Output all of the data exactly, keeping any images out of the copy.

--- START ---

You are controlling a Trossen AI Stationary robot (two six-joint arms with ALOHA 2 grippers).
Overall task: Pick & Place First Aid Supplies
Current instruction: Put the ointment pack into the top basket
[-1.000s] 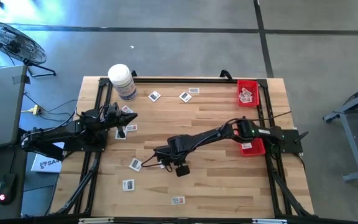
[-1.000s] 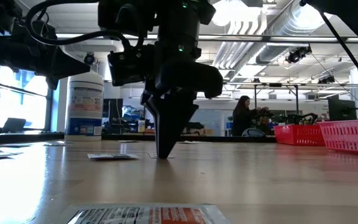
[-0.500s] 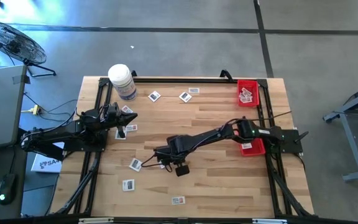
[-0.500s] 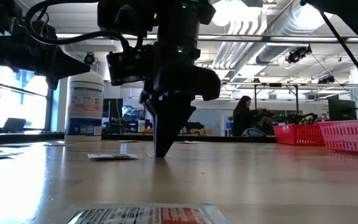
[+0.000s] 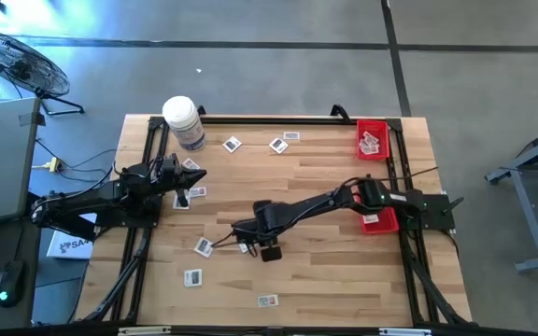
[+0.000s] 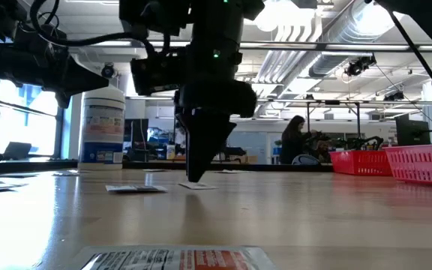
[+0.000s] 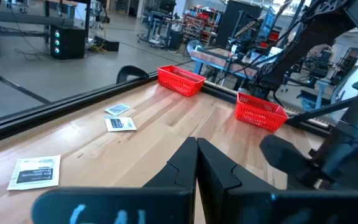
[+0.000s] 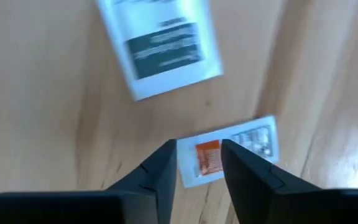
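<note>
Small white packets lie flat on the wooden table [image 5: 325, 280]. My right gripper [image 5: 243, 233] points down at mid-table, its tips just above the wood in the low view [image 6: 194, 178]. It is slightly open. A packet with orange print [image 8: 247, 144] lies flat on the table under it, one end showing in the gap between the fingers; it also shows in the low view [image 6: 203, 185]. A second packet with dark print [image 8: 160, 50] lies just beyond. My left gripper [image 5: 194, 175] is shut and empty at the table's left [image 7: 196, 163].
A white jar [image 5: 184, 121] stands at the far left corner. One red bin [image 5: 373, 138] with packets sits at the far right, another [image 5: 381, 222] under my right arm. Loose packets lie at the far middle [image 5: 277, 145], near left [image 5: 192, 277] and near edge [image 5: 267, 301].
My right gripper has risen a little off the table top and shifted slightly toward the table's left edge. The packet now shows lying on the wood under its tips.
</note>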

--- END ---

**Worked solution:**
You are controlling a Trossen AI Stationary robot (two six-joint arms with ALOHA 2 grippers).
Overall task: Pick & Place First Aid Supplies
Current instruction: Put the ointment pack into the top basket
[-1.000s] 
[-1.000s] 
[-0.500s] 
[-0.500s] 
[+0.000s] 
[+0.000s] 
[+0.000s] 
[+0.000s] 
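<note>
Small white packets lie flat on the wooden table [image 5: 325, 280]. My right gripper [image 5: 243, 233] points down at mid-table, its tips just above the wood in the low view [image 6: 194, 178]. It is slightly open. A packet with orange print [image 8: 247, 144] lies flat on the table under it, one end showing in the gap between the fingers; it also shows in the low view [image 6: 203, 185]. A second packet with dark print [image 8: 160, 50] lies just beyond. My left gripper [image 5: 194, 175] is shut and empty at the table's left [image 7: 196, 163].
A white jar [image 5: 184, 121] stands at the far left corner. One red bin [image 5: 373, 138] with packets sits at the far right, another [image 5: 381, 222] under my right arm. Loose packets lie at the far middle [image 5: 277, 145], near left [image 5: 192, 277] and near edge [image 5: 267, 301].
My right gripper has risen a little off the table top and shifted slightly toward the table's left edge. The packet now shows lying on the wood under its tips.
</note>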

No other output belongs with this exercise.